===== PROVIDED DATA

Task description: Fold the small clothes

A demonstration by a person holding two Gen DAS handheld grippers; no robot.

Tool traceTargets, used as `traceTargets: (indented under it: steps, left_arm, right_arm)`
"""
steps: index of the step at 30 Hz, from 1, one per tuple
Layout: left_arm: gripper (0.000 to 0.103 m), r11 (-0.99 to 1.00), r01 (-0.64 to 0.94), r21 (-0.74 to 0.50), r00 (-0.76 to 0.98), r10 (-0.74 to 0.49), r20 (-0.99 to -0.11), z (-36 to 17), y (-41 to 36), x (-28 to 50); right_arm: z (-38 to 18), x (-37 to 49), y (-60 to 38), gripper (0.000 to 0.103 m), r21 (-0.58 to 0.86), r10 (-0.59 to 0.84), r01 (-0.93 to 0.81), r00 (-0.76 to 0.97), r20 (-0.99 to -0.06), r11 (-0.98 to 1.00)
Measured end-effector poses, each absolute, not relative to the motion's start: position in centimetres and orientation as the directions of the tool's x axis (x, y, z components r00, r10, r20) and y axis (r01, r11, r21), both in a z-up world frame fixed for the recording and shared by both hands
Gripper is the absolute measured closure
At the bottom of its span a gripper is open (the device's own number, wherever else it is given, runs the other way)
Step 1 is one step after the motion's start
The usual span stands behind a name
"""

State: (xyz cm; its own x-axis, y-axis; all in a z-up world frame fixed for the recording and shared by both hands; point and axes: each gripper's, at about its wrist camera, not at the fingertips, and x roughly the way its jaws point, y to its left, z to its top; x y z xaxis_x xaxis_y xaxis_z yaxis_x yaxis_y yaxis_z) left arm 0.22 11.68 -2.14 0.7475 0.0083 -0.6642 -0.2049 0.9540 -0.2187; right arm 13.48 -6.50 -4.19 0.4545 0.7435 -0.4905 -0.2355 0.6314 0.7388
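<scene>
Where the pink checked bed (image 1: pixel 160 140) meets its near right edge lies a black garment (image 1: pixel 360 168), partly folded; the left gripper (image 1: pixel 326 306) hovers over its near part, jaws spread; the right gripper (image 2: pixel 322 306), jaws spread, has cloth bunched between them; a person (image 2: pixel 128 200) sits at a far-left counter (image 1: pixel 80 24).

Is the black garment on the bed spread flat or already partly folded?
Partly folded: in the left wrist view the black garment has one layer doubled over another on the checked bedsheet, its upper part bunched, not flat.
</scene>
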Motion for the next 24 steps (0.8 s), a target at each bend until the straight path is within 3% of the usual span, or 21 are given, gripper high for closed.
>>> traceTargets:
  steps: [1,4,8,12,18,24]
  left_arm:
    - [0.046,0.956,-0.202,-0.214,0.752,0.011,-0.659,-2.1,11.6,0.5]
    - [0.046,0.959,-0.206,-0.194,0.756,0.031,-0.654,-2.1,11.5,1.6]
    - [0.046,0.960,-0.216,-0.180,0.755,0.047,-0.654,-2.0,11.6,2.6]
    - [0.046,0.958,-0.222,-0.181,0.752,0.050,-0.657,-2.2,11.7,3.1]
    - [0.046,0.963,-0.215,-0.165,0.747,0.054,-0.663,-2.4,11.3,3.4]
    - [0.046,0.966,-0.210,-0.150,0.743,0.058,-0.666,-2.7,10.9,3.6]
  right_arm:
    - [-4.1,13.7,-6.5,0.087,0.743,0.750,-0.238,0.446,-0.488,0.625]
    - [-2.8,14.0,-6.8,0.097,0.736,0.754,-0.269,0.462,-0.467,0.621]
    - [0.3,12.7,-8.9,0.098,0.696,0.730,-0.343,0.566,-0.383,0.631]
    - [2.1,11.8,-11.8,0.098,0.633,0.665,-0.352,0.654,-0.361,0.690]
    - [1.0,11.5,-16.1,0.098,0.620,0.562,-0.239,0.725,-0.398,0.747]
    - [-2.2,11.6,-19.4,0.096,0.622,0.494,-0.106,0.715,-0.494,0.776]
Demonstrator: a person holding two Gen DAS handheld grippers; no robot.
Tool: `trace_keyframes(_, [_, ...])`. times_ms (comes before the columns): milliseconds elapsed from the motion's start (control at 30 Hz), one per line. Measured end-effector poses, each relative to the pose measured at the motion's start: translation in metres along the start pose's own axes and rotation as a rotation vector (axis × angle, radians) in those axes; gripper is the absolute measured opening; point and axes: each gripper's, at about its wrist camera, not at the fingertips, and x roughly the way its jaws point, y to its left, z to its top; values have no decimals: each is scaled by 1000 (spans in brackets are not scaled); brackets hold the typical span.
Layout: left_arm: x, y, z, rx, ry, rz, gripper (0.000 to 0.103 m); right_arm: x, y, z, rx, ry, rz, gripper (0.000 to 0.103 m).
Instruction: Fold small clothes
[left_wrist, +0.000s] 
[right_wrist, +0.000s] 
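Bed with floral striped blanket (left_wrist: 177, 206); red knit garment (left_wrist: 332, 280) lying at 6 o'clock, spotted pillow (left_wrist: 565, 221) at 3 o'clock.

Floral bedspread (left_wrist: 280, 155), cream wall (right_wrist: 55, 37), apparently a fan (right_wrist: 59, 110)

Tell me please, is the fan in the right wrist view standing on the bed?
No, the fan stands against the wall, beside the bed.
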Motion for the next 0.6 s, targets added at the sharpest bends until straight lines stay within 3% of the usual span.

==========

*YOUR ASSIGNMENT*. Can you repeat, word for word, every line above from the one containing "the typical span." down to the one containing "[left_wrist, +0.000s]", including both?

*EXERCISE RESULT*.
Tool: `trace_keyframes(_, [_, ...])`. times_ms (comes before the columns): milliseconds elapsed from the motion's start (control at 30 Hz), one per line. Measured end-effector poses, each relative to the pose measured at the motion's start: translation in metres along the start pose's own axes and rotation as a rotation vector (axis × angle, radians) in those axes; gripper is the absolute measured opening; point and axes: each gripper's, at about its wrist camera, not at the fingertips, and x roughly the way its jaws point, y to its left, z to its top; values have no decimals: each is scaled by 1000 (spans in brackets are not scaled); brackets hold the typical span.
Layout: left_arm: x, y, z, rx, ry, rz, gripper (0.000 to 0.103 m); right_arm: x, y, z, rx, ry, rz, gripper (0.000 to 0.103 m).
Instruction: Fold small clothes
[left_wrist, +0.000s] 

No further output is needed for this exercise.